[FFmpeg-user] amix: Hard limit for number of inputs?

Paul B Mahol onemda at gmail.com
Tue Jul 16 18:45:55 EEST 2019


On 7/16/19, Reino Wijnsma <rwijnsma at xs4all.nl> wrote:
> On 16-7-2019 15:36, Paul B Mahol <onemda at gmail.com> wrote:
>> On 7/16/19, Reino Wijnsma <rwijnsma at xs4all.nl> wrote:
>>> About 7 years ago I've used Audacity to assemble the soundtrack of the
>>> videogame No One Lives Forever 2. See
>>> https://www.youtube.com/watch?v=4Y3aKcQ0HK4 for example.
>> Why you use adelay?
>> Perhaps you want acrossfade filter instead, or even better concat filter.
> I can't use these filters.

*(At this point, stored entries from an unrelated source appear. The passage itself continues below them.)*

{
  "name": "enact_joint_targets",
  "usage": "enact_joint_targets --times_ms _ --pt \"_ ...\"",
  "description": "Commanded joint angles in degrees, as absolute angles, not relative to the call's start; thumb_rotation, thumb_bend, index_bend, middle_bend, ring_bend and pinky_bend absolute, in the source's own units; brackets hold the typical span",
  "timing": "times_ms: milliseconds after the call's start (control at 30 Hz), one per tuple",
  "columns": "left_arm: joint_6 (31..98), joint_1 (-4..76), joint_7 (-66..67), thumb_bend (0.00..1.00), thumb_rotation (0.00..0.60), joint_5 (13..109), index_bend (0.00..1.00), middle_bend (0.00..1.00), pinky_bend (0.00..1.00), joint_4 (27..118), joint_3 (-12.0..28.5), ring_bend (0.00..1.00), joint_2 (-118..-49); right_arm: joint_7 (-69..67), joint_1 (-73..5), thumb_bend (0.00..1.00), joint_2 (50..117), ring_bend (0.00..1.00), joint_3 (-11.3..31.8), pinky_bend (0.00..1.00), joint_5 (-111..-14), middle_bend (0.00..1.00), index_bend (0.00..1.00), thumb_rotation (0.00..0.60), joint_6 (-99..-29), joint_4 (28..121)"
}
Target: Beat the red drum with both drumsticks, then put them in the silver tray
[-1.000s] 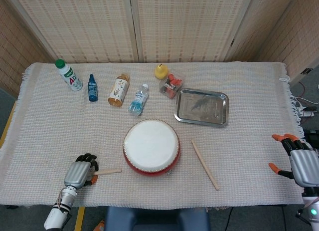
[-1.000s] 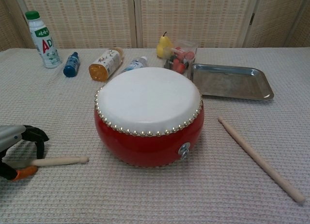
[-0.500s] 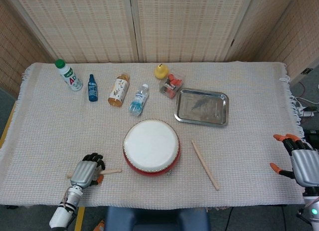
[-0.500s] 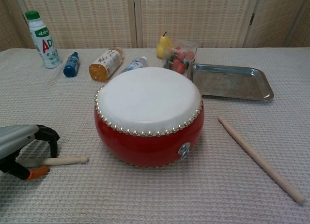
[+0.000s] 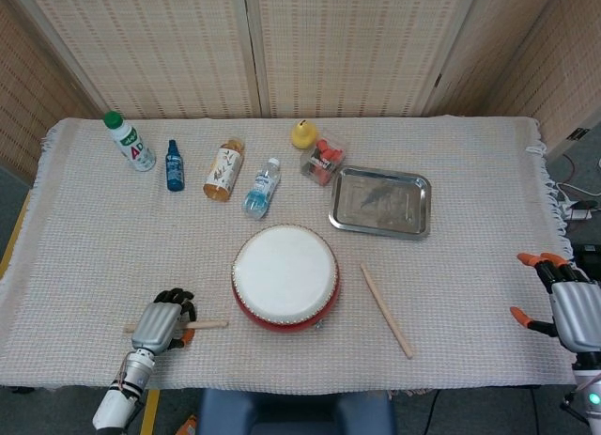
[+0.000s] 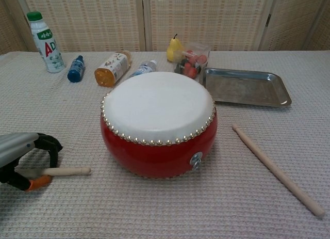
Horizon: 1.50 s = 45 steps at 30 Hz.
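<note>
Plastic bottles (image 5: pixel 172 165) (four) line tray's (image 5: pixel 380 203) left.

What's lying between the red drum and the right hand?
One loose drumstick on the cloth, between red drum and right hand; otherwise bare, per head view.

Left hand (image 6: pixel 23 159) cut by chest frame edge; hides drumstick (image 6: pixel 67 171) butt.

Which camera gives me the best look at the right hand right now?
Head view: the right hand shows at the table's right edge, fingers spread, holding nothing, well clear of the right drumstick. The chest view doesn't show it at all.
</note>
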<state>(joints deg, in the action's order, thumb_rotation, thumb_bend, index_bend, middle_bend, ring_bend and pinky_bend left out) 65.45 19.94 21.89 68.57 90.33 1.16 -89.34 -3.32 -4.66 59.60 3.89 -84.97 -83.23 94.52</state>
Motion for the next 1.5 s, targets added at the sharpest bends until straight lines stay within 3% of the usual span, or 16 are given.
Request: enact_joint_targets --times_ms 33,333,733,1167,1500 --pt "69.9 17.5 12.0 0.39 0.600 73.4 0.56 0.27 0.17 90.9 1.4 0.12 -87.2 -3.3 -4.7 0.08 59.5 0.17 3.9 0.31 -85.0 0.27 0.24 0.600 -83.2 94.6" --pt "75.6 13.6 -23.0 0.43 0.600 81.2 0.59 0.32 0.20 89.7 3.4 0.17 -81.0 -2.8 -5.2 0.08 59.7 0.17 3.9 0.31 -85.3 0.27 0.24 0.600 -82.6 95.0" --pt "73.5 13.3 -62.4 0.46 0.600 85.3 0.59 0.35 0.29 79.0 3.0 0.21 -79.0 -2.7 -5.4 0.08 59.1 0.17 4.4 0.31 -85.0 0.27 0.23 0.600 -82.9 96.6" --pt "69.5 15.5 -91.8 0.47 0.600 87.8 0.56 0.38 0.35 67.1 1.3 0.26 -81.9 0.0 -5.4 0.08 56.8 0.17 5.6 0.31 -84.2 0.27 0.23 0.600 -84.0 99.8" --pt "69.4 16.8 -104.8 0.50 0.600 89.5 0.49 0.44 0.45 61.4 0.3 0.39 -84.1 0.0 -5.1 0.08 56.7 0.17 5.6 0.31 -83.6 0.26 0.23 0.600 -84.1 100.0"
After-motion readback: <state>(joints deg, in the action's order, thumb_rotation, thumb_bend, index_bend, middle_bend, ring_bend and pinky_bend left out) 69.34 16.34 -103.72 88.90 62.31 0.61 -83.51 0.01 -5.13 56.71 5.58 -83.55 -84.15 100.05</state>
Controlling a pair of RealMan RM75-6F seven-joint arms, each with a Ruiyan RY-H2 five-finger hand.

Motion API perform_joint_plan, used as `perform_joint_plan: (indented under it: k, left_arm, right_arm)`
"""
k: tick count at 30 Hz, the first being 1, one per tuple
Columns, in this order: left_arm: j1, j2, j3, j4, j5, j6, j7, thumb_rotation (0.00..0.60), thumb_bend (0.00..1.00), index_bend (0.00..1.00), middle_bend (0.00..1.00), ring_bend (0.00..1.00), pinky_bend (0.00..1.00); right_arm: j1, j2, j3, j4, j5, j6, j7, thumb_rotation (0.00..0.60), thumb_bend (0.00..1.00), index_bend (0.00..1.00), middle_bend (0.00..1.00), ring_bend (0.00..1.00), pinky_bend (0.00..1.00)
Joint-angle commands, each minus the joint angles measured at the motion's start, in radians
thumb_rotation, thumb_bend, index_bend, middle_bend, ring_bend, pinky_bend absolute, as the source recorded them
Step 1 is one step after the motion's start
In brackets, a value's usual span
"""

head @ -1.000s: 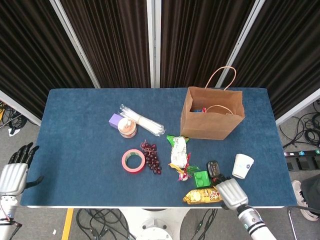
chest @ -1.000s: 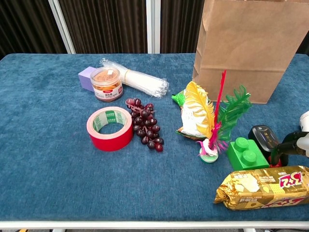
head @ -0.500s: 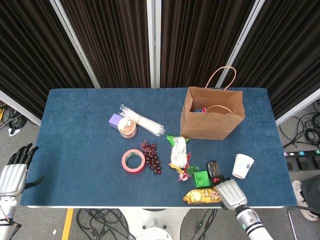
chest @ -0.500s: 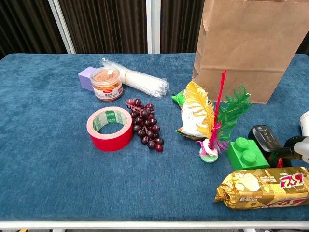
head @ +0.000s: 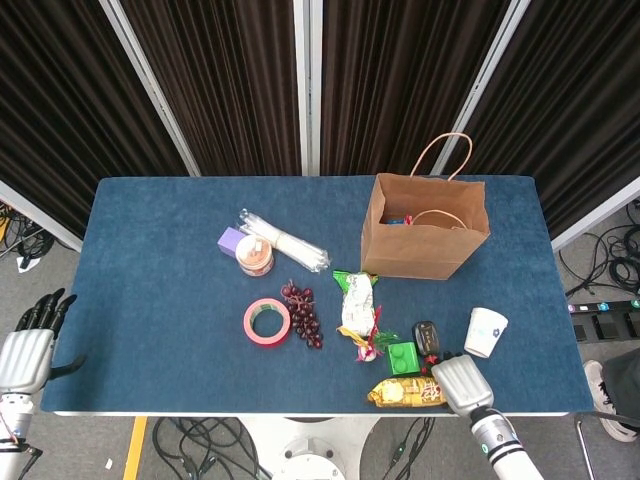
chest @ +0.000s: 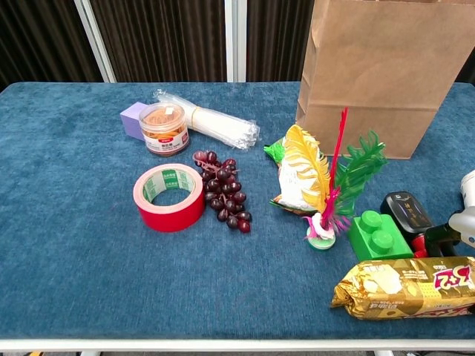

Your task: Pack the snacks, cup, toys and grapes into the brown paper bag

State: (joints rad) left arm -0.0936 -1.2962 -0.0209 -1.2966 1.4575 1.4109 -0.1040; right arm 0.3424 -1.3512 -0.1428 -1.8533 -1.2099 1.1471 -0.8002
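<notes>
Our right hand (head: 460, 383) sits at the near edge of the worktop (head: 150, 300), its dark fingers (chest: 438, 236) reaching toward the gold snack pack (chest: 404, 285) and the red bit beside it; we cannot tell whether they are pinching anything, since the chest view shows only their tips and the head view only the back of the hand. Our left hand (head: 27, 350) hangs off the worktop's left corner with fingers spread, holding nothing. We judge we are at the start of a pick on the near right cluster, most likely the snack pack, and the next move calls for closing around its length, lifting it clear of the green block (chest: 380, 234) and black case (chest: 406, 210) just beside it, then carrying it back to the bag (head: 425, 228). The pack is a long, glossy gold wrapper lying flat, likely slippery and crinkly. The bag stands upright and open at the far right, something already inside. The cup (head: 486, 331), grapes (chest: 225, 199), feather toy (chest: 326, 185) and jar (chest: 162, 127) lie on the worktop.
</notes>
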Motion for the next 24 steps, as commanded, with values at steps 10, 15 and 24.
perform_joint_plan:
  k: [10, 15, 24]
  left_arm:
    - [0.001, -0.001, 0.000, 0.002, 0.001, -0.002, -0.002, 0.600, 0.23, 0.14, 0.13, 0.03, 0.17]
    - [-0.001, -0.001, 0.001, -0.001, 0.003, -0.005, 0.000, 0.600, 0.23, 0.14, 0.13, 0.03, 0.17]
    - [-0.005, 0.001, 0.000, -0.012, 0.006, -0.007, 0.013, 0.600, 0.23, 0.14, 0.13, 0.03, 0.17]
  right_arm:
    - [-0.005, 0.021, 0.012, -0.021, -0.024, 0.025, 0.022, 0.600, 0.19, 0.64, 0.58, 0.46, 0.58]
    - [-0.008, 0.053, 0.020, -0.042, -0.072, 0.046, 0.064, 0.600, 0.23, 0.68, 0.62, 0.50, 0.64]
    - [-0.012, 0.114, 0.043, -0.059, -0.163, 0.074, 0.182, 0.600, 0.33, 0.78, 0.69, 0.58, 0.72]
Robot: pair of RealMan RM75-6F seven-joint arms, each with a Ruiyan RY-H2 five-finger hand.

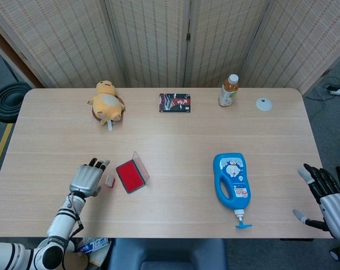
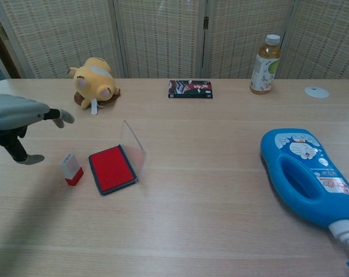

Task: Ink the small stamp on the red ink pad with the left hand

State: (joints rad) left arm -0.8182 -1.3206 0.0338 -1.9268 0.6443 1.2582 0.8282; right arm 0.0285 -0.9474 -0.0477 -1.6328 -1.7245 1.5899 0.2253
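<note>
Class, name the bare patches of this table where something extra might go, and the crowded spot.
Bare: middle, between ink pad and blue bottle; back strip between plush and card. Crowded: front left, where stamp stands between pad and left robot hand.

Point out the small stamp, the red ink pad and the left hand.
small stamp (image 2: 71, 169), chest view, on its pale upper body.
red ink pad (image 2: 111, 168), chest view, middle of the red inking surface.
left hand (image 1: 86, 179), head view, back of the hand.
</note>
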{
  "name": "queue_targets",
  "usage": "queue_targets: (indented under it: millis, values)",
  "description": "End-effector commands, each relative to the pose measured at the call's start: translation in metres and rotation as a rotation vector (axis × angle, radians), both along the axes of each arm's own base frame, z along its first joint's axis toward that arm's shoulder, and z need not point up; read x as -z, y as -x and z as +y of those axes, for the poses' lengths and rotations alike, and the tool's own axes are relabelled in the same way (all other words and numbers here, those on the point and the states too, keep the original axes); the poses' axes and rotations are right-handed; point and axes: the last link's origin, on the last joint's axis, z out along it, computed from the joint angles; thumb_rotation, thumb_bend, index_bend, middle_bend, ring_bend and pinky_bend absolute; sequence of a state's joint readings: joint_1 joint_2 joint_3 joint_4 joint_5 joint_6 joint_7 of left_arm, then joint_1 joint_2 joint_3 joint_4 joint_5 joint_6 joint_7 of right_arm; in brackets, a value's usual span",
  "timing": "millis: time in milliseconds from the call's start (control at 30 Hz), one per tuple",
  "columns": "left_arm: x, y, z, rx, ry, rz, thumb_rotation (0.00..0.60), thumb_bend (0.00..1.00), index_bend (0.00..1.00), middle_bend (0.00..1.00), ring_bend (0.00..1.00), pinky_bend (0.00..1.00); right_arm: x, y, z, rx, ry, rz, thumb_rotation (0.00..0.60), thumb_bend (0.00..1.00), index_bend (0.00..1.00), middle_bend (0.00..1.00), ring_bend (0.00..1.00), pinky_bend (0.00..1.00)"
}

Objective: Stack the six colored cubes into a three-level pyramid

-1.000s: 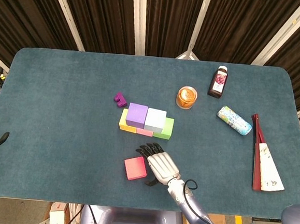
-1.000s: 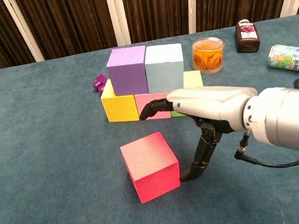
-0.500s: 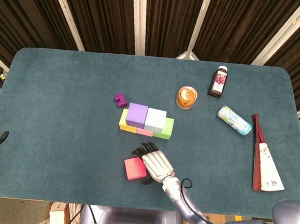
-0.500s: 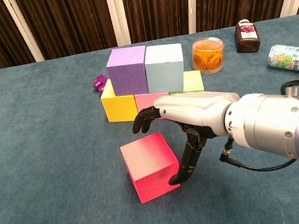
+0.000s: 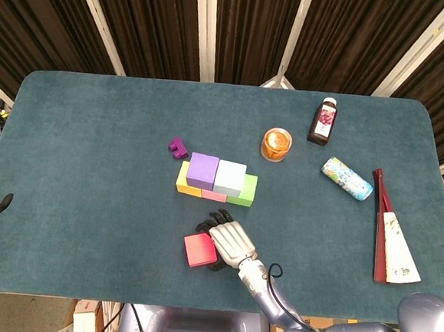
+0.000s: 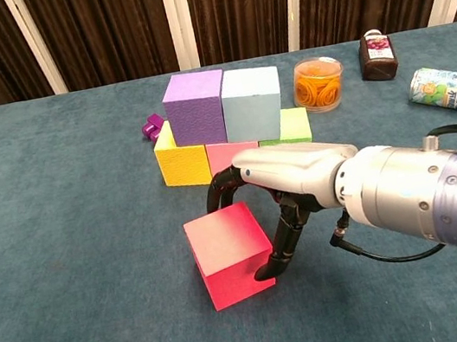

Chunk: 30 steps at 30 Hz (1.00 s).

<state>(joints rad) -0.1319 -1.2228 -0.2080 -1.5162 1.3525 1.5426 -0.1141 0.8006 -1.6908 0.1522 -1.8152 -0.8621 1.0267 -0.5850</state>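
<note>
Closing in since a second ago, the right hand [image 6: 287,180] now brackets the red cube [image 6: 229,254].
Its fingers [image 6: 221,186] curl over the cube's far top edge and the thumb [image 6: 278,246] meets its right face; a firm grip cannot be told, and the cube sits on the table [image 6: 66,251]. Beyond the fingertips stands the stack: purple cube [image 6: 195,107] and pale blue cube [image 6: 251,102] on the yellow cube [image 6: 182,163], pink cube [image 6: 228,155] and green cube [image 6: 294,125]. Farther right are an orange jar [image 6: 317,83], a dark bottle [image 6: 377,54] and a printed can [image 6: 452,90]; their labels are unreadable. Left hand unseen.
</note>
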Motion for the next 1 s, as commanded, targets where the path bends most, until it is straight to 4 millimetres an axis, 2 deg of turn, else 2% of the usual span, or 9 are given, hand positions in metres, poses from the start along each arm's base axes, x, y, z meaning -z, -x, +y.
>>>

Have a look at the Youtube video please.
> I wish it was a simple matter of just concatenating all segments, but it
> isn't, because the segments don't align perfectly.
> Each segments has to start at a very specific time.
> Then it's a matter of mixing everything at full volume(!), so there's no
> fading involved at all.

acrossfade can just join it with nofade curve, which basically disables fading.

>
> Do you happen to know why ffmpeg reports a completely wrong duration?
>
> Related question/suggestion:
> It's really cumbersome to always having to specify the delay for all(!)
> channels: [1]adelay=158792S|158792S[E2];
> How about a default behaviour where specifying an amount of
> milliseconds/samples once(!) applies to all channels: [1]adelay=158792S[E2];
> And if you want a specific delay for another channel, then you can do so as
> is already possible.
> This would make my commandline a lot shorter!

The thing with amix is that by reducing volume by mixing and adding it
back with volume,
you basically loose quality. It is more obvious with float sample
format then double one.

Option could be added to amix filter to just sum samples as is.

Also what ffmpeg version you are using?